**Exercise brief**. Transcribe the full listing, keeping every word as it stands.

··· Data segment ···

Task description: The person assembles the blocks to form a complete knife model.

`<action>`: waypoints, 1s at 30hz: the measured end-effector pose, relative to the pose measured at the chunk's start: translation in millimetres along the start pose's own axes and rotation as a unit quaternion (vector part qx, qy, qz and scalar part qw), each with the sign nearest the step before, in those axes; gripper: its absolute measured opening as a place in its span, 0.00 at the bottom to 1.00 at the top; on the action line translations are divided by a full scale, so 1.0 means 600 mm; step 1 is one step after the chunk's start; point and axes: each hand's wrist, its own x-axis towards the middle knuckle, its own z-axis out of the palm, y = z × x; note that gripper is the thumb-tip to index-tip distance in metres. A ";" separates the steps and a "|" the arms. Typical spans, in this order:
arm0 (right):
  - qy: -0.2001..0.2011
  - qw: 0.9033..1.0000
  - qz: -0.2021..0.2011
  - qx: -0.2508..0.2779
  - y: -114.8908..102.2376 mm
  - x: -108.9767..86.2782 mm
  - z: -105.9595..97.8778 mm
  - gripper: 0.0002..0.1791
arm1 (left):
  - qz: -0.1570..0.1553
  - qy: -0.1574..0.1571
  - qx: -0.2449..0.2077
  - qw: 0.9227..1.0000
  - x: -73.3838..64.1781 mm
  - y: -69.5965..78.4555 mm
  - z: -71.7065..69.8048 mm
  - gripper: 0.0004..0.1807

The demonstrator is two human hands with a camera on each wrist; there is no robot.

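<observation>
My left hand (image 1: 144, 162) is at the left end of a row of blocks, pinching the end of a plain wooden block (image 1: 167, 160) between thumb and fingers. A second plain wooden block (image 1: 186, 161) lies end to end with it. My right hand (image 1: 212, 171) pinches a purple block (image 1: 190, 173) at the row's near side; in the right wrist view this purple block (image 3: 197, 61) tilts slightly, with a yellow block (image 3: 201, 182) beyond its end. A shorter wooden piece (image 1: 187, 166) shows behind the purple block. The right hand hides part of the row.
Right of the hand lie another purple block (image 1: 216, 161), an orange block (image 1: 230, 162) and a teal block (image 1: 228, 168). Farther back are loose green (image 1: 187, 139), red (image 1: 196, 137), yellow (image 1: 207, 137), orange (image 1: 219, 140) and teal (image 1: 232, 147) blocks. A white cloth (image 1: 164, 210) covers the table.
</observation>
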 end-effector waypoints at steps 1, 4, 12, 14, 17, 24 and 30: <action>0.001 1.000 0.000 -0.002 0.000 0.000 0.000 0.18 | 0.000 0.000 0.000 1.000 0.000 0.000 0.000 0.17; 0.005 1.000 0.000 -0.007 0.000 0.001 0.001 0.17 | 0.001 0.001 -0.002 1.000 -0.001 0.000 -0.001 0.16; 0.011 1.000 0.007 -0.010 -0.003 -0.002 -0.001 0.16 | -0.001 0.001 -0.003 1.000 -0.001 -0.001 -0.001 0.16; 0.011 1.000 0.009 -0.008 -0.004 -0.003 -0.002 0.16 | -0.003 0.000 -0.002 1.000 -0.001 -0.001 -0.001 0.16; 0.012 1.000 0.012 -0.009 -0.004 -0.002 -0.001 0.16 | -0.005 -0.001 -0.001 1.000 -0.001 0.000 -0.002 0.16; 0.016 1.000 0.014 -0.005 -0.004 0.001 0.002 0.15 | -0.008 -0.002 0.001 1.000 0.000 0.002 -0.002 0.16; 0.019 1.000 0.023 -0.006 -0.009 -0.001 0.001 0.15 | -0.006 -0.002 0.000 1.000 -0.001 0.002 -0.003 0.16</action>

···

**Response to this task**.
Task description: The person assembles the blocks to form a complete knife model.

`<action>`: waypoints, 1s at 30hz: the measured end-effector pose, relative to the pose measured at the chunk's start: translation in millimetres along the start pose's own axes and rotation as a unit quaternion (vector part qx, qy, qz and scalar part qw), each with the sign nearest the step before, in those axes; gripper: its absolute measured opening as a place in its span, 0.00 at the bottom to 1.00 at the top; on the action line translations are divided by a full scale, so 1.0 means 600 mm; step 1 is one step after the chunk's start; point and axes: each hand's wrist, its own x-axis towards the middle knuckle, its own z-axis out of the palm, y = z × x; note that gripper is the thumb-tip to index-tip distance in metres. A ";" separates the steps and a "|" the arms. Typical spans, in this order:
arm0 (right):
  - qy: -0.2001..0.2011
  - qw: 0.9033..1.0000
  - qz: -0.2021..0.2011
  - qx: -0.2508..0.2779
  - y: -114.8908..102.2376 mm
  - x: -108.9767..86.2782 mm
  - z: -105.9595..97.8778 mm
  - gripper: 0.0002..0.1791
arm1 (left):
  - qz: -0.1570..0.1553
  - qy: -0.1574..0.1571
  - qx: -0.2449..0.2077
  - qw: 0.9227..1.0000
  - x: -73.3838..64.1781 mm
  - y: -69.5965..78.4555 mm
  - z: -71.7065..69.8048 mm
  - gripper: 0.0004..0.1807

The demonstrator is two human hands with a camera on each wrist; there is no robot.

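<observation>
My left hand (image 1: 144, 162) is at the left end of a row of blocks, pinching the end of a plain wooden block (image 1: 167, 160) between thumb and fingers. A second plain wooden block (image 1: 186, 161) lies end to end with it. My right hand (image 1: 212, 171) pinches a purple block (image 1: 190, 173) at the row's near side; in the right wrist view this purple block (image 3: 197, 61) tilts slightly, with a yellow block (image 3: 201, 182) beyond its end. A shorter wooden piece (image 1: 187, 166) shows behind the purple block. The right hand hides part of the row.
Right of the hand lie another purple block (image 1: 216, 161), an orange block (image 1: 230, 162) and a teal block (image 1: 228, 168). Farther back are loose green (image 1: 187, 139), red (image 1: 196, 137), yellow (image 1: 207, 137), orange (image 1: 219, 140) and teal (image 1: 232, 147) blocks. A white cloth (image 1: 164, 210) covers the table.
</observation>
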 end-effector waypoints at steps 1, 4, 12, 14, 17, 24 and 30: <action>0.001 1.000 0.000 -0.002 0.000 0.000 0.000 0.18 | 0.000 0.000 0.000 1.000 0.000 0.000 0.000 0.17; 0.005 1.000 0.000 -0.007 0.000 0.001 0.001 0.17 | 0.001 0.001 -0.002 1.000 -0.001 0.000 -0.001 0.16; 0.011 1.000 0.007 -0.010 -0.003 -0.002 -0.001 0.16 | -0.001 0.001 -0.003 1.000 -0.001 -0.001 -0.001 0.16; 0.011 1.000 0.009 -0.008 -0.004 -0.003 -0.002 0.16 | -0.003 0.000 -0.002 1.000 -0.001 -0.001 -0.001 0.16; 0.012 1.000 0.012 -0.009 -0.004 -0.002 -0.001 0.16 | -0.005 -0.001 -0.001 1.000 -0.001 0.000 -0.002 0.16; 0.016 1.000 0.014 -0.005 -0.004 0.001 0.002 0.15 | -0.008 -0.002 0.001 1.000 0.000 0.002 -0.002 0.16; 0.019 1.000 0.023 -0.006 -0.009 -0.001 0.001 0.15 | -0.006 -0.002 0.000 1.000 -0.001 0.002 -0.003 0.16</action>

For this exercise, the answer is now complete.